Which illness should people worry about most? Forman answered it’s “difficult to say.”

“There’s a lot more data on influenza,” she said. “We’ve been dealing with it for a lot more years. Influenza can be quite deadly; it varies year-to-year, strain-to-strain. But COVID is of significant concern. We don’t know what COVID might do next.”

COVID  killed 11 Rhode Island residents during the last week reported by RIDOH on Dec. 8.

RIDOH reports 1,652 new COVID cases among Ocean State residents last week (out of 15,877 tested). So far, throughout the COVID pandemic, the virus has claimed the lives of 3,762 Rhode Islanders.

The state lists Rhode Island’s 39 cities and towns, ranking their COVID statistics. Out of the Ocean State’s 39 municipalities, Cranston ranks fifth, Johnston sixth, and Warwick nineteenth, in COVID-19 cases per 100,000.

The state also ranks each municipality by total deaths in each city or town. In that ranking, Warwick ranks third in Rhode Island (with 267 COVID deaths); Cranston ranks fifth (with 234); and Johnston ranks sixth again (with 208), according to RIDOH.

Halfway through December, public health officials are watching the data closely and offering advice to those about to gather with family.

“I always try to remind people to stay safe,” Forman said. “The holidays are coming up; be mindful of what you’re exposed to.”
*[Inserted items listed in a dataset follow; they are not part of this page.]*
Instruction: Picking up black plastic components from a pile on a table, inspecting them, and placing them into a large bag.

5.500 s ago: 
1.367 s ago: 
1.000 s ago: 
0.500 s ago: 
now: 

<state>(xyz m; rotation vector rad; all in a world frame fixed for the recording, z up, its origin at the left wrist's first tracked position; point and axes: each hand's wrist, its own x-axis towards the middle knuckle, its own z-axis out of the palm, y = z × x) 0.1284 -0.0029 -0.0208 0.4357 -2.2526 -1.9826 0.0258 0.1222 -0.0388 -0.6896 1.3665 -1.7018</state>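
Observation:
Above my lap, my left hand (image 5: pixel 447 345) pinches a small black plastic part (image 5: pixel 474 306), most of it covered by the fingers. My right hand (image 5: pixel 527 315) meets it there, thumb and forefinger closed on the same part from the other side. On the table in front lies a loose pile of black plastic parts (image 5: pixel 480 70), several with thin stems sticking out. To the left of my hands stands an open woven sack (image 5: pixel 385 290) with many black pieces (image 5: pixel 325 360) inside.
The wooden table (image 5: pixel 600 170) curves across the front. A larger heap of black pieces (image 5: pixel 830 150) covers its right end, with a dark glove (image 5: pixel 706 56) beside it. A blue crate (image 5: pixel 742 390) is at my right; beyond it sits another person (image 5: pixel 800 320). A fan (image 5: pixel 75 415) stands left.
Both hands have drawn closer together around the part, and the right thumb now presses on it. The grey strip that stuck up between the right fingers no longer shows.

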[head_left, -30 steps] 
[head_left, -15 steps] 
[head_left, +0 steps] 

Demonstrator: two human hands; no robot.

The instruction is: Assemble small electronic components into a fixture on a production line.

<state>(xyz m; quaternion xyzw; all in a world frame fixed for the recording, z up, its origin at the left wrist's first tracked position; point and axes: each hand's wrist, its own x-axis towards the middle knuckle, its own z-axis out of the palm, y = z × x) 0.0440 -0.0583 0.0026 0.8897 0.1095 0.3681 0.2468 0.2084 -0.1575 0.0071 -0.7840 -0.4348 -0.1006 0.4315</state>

Wendelken said “there are steps everyone should be taking to help themselves be healthy and safe.”


RIDOH recommends Rhode Island residents:

  • Get your flu shot. Everyone older than six months of age should be vaccinated every year.
  • Be up to date on your COVID-19 vaccinations. For many people, that means getting a booster. Cough or sneeze into your elbow.
  • Wash your hands often with soap and water.
  • Consistent with recommendations from the CDC, people who are at high risk for getting sick should wear masks when COVID-19 levels are “medium,” and everyone should consider wearing masks in crowded indoor settings when COVID-19 levels are “high.”
  • Clean and disinfect frequently touched surfaces at home, work, and school.
  • Stay home if you are sick.
  • Keep children home from daycare or school who have fever, especially with a cough, difficulty breathing or shortness of breath, congestion, runny nose, or sore throat, until they are fever-free for 24 hours without medications that reduce fever. Contact your pediatrician or healthcare provider if you believe your child needs medical care. Your provider can offer advice on whether your child needs to be evaluated in person, tested for COVID or flu, and the best location (doctor’s office, urgent care, emergency room) for care.